■ DATA FOR ANALYSIS
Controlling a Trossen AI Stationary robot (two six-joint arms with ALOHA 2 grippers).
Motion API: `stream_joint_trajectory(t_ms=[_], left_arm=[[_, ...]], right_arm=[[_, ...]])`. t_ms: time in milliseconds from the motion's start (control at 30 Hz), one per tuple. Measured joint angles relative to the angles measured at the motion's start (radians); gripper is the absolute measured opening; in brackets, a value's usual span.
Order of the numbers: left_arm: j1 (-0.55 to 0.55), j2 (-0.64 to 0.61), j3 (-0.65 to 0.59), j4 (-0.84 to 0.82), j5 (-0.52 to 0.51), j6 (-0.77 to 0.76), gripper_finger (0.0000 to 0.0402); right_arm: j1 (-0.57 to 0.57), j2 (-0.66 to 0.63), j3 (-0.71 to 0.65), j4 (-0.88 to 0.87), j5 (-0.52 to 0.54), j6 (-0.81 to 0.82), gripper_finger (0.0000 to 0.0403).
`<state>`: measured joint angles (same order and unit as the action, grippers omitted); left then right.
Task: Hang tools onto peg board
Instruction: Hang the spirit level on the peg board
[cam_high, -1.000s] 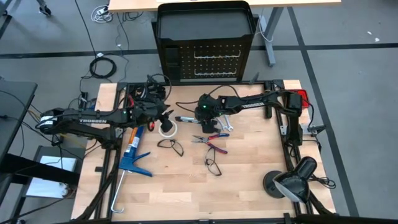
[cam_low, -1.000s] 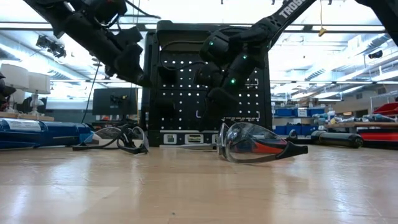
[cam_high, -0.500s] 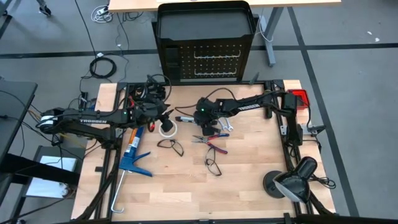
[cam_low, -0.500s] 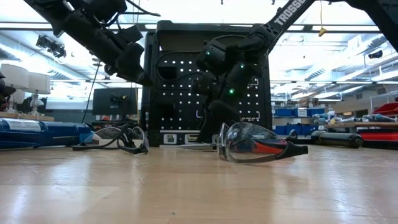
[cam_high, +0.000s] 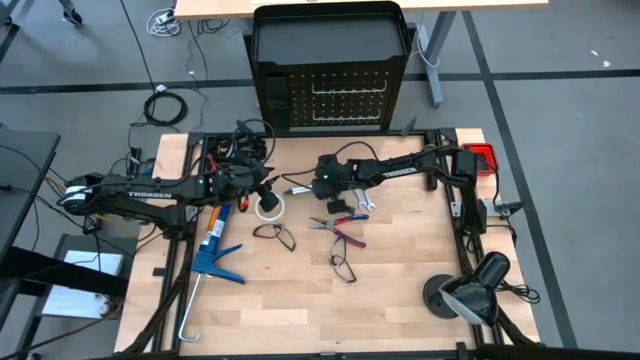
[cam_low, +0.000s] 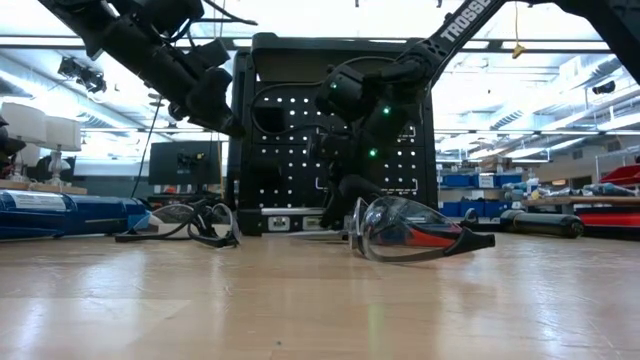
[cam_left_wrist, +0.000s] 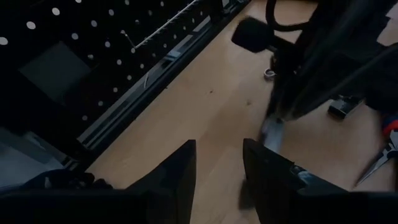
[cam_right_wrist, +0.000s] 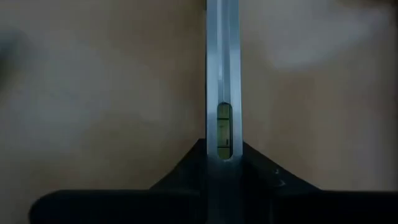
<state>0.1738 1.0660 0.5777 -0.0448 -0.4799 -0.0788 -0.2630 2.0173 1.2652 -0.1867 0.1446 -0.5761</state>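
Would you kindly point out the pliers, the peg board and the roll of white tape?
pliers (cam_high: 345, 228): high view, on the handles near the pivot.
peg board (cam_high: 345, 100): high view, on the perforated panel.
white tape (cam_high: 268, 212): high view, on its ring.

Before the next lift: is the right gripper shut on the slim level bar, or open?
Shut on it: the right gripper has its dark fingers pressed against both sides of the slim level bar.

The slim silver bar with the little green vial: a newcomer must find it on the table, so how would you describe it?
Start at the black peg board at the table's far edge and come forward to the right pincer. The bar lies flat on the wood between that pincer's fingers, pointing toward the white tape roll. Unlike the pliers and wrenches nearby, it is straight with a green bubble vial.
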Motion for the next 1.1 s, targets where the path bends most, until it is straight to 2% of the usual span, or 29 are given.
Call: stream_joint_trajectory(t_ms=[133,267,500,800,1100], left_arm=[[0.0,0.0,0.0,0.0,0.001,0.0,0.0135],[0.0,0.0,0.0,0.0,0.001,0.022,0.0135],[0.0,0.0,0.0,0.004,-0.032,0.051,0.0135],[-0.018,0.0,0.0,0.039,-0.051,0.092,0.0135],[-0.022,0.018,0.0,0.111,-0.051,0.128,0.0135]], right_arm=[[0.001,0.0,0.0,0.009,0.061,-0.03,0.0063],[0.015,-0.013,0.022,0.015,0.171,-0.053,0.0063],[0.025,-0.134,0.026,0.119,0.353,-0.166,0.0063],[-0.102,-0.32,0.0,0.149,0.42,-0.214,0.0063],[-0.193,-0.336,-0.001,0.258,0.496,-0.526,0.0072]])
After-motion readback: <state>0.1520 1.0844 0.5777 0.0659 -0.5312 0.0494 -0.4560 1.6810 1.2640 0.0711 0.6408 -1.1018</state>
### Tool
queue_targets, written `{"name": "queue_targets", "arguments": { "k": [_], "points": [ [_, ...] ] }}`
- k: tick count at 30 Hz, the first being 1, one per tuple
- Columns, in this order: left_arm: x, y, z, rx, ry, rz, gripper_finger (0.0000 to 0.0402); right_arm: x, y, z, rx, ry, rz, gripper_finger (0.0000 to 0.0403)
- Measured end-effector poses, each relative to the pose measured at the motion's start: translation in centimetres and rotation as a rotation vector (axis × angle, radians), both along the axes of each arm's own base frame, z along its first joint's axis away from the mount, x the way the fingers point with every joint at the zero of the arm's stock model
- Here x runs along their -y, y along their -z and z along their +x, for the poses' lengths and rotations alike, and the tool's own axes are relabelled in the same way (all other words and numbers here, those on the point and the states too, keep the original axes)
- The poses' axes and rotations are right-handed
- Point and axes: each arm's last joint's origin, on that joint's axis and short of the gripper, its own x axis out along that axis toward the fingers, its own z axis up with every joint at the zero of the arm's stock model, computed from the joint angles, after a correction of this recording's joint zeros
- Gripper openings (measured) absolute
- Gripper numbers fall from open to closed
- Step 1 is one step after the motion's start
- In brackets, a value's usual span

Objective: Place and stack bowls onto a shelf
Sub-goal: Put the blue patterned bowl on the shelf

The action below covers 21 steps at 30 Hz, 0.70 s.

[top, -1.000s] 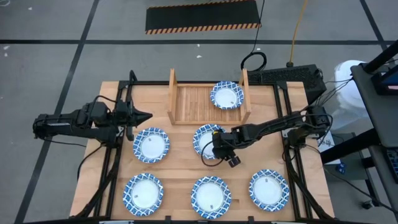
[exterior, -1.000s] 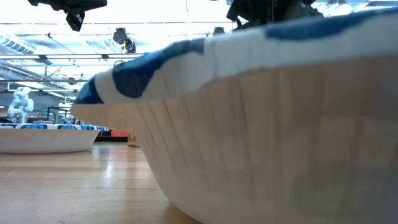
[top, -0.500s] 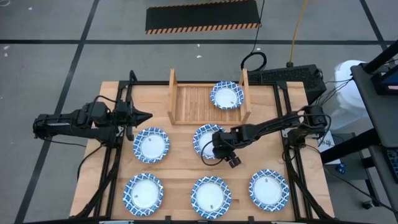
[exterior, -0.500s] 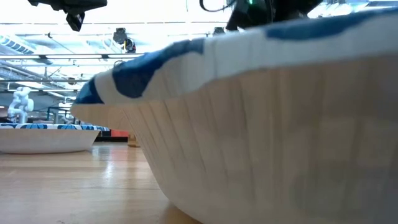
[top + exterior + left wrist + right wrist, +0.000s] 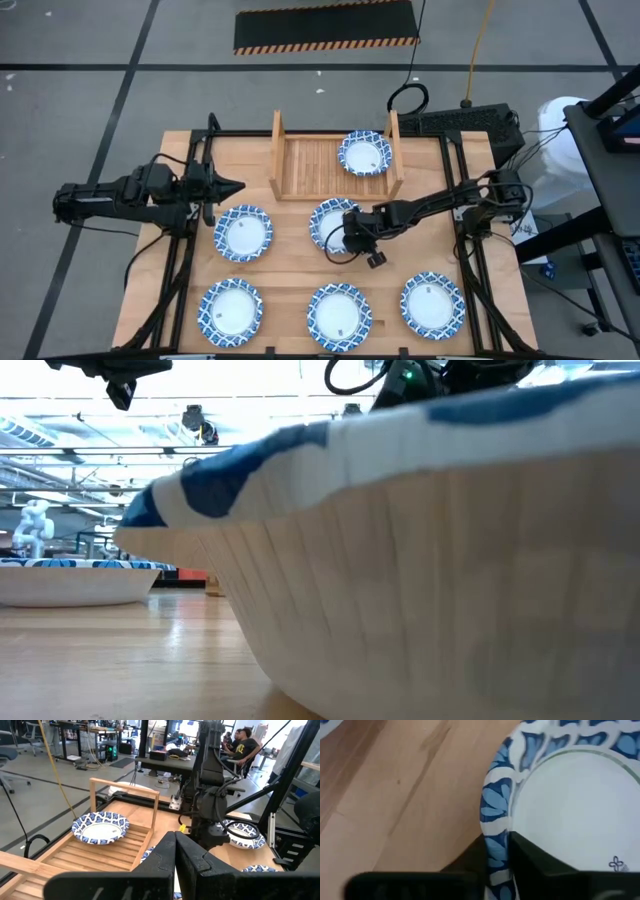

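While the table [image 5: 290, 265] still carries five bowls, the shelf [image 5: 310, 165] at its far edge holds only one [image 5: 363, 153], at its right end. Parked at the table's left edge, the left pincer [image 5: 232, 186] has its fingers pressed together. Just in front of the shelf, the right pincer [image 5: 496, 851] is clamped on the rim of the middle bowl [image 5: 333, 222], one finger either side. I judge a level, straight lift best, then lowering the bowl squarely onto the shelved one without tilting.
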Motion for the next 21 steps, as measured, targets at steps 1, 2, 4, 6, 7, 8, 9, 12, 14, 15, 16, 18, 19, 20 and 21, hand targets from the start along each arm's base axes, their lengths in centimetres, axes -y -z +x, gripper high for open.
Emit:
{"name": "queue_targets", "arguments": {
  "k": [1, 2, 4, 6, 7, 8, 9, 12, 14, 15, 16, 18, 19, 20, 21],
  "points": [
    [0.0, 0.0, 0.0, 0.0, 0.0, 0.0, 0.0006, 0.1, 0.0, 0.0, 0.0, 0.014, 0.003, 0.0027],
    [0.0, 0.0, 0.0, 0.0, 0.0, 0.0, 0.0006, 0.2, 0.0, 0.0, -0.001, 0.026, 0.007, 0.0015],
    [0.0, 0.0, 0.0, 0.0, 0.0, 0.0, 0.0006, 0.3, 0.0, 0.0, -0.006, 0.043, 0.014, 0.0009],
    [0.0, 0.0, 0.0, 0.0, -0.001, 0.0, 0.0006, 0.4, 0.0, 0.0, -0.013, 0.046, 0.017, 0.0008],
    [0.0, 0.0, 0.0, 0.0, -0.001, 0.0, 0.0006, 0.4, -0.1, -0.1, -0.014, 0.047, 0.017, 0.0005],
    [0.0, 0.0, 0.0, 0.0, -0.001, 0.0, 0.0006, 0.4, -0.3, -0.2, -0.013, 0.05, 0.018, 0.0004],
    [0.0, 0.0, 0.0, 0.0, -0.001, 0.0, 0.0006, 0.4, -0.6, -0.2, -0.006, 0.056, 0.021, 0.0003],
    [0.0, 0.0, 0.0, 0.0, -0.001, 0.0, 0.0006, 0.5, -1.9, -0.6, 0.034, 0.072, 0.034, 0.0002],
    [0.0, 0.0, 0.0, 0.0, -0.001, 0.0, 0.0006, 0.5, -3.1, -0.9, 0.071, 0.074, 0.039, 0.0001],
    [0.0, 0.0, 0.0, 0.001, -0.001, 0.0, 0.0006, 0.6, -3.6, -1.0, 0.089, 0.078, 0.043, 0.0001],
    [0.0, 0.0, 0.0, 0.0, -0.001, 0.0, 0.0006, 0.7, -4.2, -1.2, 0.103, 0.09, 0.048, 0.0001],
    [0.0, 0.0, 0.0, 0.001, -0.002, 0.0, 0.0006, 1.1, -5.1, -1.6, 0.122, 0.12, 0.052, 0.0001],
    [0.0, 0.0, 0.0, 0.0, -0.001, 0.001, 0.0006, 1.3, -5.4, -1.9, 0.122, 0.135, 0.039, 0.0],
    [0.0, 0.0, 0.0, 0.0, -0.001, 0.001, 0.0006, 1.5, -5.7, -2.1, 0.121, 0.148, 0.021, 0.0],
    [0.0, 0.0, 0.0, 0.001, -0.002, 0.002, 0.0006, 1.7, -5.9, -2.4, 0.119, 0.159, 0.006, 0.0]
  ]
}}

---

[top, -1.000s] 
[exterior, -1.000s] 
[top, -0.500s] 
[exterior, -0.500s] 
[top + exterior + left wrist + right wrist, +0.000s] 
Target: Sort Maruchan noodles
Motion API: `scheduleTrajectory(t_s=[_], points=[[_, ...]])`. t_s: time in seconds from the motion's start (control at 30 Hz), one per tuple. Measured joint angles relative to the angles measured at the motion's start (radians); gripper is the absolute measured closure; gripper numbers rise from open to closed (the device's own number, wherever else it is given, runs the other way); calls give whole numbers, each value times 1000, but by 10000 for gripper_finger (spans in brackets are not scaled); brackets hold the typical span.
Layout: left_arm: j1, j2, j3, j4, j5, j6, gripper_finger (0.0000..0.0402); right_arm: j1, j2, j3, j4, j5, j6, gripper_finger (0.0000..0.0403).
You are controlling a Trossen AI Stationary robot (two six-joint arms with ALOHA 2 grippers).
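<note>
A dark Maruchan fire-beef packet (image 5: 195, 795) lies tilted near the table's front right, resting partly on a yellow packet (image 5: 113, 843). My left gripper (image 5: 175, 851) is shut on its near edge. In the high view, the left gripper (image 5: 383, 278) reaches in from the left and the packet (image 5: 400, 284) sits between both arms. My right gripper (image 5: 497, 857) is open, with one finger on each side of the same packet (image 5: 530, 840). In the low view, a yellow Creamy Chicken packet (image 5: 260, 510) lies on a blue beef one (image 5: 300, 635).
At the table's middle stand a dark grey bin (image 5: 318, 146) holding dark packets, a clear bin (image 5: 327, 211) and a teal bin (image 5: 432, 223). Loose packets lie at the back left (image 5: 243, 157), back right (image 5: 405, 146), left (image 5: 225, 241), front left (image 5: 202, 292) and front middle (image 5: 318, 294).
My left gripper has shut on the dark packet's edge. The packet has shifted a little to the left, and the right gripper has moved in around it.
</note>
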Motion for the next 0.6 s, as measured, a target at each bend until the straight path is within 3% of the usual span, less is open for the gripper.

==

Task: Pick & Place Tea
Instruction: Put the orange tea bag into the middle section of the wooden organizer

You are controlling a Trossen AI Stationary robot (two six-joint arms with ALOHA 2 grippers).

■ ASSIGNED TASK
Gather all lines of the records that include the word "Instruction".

■ RESULT
Instruction: Hang the spirit level on the peg board
Instruction: Put the orange tea bag into the middle section of the wooden organizer

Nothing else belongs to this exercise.